Parole, quelle dell’assessore, condivise da Barbara Rebesco, secondo cui “la Rete deve essere uno strumento per rendere più efficiente e sicura l’assistenza, non certo per ghettizzare i pazienti, che devono piuttosto essere inseriti in processi che tengano conto a 360 gradi dei loro bisogni, perché questi bisogni spesso non sono strettamente legati alla SM come condizione clinica, ma alle conseguenze che la SM comporta”.

In Liguria “ci siamo muovendo su molti aspetti”, ha quindi spiegato Giovanni Battista Andreoli. “Ad esempio sulla cronicizzazione della SM, che comporta evidentemente la necessità di spingere sul territorio per dare risposte a tutti quei bisogni che interessano quotidianamente la vita dei paziente e a cui non ha senso dare risposte in ospedale”. In questo senso, per il direttore Sanitario f.f. e responsabile del Dipartimento Prevenzione Epidemiologia Programmazione e Controlli di Alisa, “il DM 77 e il Pnrr offrono molte possibilità. Mi riferisco agli strumenti informatici e a quelli di telemedicina, che possono rappresentare un connettivo importante tra ospedale e territorio, con benefici per i professionisti ma soprattutto per i pazienti”. “Per non lavorare ‘a silos’ – ha evidenziato Andreoli – è necessario seguire dei valori di riferimento. Quattro, in particolare, che guideranno la presa in carico dei pazienti nel Ssn nei prossimi anni, e cioè: la persona, il territorio, l’innovazione e la sostenibilità”. In che modo? “Mettendoci nell’ottica di dovere superare le rigidità normative e di relazione”.

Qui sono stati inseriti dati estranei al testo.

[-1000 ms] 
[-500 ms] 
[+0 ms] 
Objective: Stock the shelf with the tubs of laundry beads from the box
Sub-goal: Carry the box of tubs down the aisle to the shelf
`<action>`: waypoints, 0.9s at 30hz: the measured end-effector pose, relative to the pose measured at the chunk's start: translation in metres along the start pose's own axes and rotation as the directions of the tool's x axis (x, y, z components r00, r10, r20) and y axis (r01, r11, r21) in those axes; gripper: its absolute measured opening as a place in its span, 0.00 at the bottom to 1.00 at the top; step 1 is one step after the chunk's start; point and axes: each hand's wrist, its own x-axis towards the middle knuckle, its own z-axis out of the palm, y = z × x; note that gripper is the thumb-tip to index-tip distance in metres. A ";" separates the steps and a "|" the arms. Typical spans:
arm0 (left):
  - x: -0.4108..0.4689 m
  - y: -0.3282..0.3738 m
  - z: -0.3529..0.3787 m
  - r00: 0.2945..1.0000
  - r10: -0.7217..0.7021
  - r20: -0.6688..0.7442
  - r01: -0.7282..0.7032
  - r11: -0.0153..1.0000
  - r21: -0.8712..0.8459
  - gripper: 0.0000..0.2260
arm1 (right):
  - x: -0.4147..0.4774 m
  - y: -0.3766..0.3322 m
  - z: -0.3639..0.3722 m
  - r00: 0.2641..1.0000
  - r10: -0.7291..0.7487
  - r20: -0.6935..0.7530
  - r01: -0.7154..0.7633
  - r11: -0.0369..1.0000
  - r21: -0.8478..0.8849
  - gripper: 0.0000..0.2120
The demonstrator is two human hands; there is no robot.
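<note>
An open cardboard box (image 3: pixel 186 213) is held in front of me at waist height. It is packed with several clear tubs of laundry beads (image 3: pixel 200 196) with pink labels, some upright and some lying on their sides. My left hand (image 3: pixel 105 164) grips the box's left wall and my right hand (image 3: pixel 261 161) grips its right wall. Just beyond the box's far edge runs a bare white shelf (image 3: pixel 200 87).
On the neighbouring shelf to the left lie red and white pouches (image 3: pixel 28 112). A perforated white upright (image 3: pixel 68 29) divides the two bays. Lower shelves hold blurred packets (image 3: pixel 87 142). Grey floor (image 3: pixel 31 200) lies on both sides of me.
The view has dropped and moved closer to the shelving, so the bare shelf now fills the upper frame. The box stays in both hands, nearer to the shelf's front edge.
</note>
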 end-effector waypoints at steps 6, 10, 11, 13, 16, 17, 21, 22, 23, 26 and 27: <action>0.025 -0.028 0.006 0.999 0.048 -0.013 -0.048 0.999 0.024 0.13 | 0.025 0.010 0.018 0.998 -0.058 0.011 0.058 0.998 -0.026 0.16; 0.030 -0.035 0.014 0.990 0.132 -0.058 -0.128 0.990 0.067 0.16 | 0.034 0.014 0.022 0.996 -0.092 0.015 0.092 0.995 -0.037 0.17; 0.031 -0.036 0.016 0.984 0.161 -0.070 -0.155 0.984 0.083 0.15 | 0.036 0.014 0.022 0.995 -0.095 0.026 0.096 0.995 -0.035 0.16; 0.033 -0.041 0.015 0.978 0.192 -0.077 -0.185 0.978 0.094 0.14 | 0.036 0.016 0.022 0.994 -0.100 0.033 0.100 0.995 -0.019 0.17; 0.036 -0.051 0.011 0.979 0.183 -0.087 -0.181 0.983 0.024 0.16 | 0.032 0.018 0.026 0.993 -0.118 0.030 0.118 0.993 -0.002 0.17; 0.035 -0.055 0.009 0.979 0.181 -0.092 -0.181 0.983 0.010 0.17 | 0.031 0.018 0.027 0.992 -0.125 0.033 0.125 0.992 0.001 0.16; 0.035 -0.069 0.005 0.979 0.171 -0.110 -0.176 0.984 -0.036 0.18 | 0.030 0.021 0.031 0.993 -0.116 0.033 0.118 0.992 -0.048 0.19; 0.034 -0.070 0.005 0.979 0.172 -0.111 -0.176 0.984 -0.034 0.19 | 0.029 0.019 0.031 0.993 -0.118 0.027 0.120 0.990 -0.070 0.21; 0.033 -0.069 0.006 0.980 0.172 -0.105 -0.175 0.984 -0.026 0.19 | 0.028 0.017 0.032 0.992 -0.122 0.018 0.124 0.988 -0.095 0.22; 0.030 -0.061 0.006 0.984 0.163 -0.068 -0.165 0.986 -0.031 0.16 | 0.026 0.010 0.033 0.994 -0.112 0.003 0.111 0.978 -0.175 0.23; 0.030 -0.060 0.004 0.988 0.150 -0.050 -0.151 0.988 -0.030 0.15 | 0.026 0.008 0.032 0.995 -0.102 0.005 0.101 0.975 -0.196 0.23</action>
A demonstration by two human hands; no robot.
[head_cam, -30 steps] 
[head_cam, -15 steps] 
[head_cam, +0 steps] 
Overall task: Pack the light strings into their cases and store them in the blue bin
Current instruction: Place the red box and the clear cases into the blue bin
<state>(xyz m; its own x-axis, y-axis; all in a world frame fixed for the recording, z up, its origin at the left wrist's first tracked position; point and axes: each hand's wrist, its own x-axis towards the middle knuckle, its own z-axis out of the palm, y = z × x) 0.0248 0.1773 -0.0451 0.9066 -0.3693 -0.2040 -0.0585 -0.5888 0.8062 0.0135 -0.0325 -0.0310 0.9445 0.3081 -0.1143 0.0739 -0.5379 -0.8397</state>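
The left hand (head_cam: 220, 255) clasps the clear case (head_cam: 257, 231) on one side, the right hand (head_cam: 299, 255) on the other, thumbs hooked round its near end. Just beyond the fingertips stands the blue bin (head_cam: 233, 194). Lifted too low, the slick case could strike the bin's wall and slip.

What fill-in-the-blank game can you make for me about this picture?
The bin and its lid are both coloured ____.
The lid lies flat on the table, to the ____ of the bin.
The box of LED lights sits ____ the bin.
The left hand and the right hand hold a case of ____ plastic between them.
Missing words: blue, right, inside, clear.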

A chiudere la puntata, l’assessore Angelo Gratarola, che pur richiamando alla necessità di “rete aperta”, ha sottolineato l’importanza di “sartorializzazione delle terapie, anche come strumento per favorire, attraverso l’appropriatezza, l’aderenza terapeutica e la sostenibilità economica”.

Gratarola ha infine lanciato una sfida, quella della “ospedalizzazione domiciliare” come “una grande alternativa per il sistema e per il cittadino, a volte costretto a spostamenti penosi ma pressoché inutili perché la stessa prestazione potrebbe essere erogata a casa attraverso gli strumenti di telemedicina e nuovi modelli organizzativi. Se riusciamo a garantire a casa, con la stessa sicurezza, una parte delle prestazioni che oggi vengono erogate in ospedale, avremo dato vita a una strategia vincente per il futuro”, ha concluso l’assessore.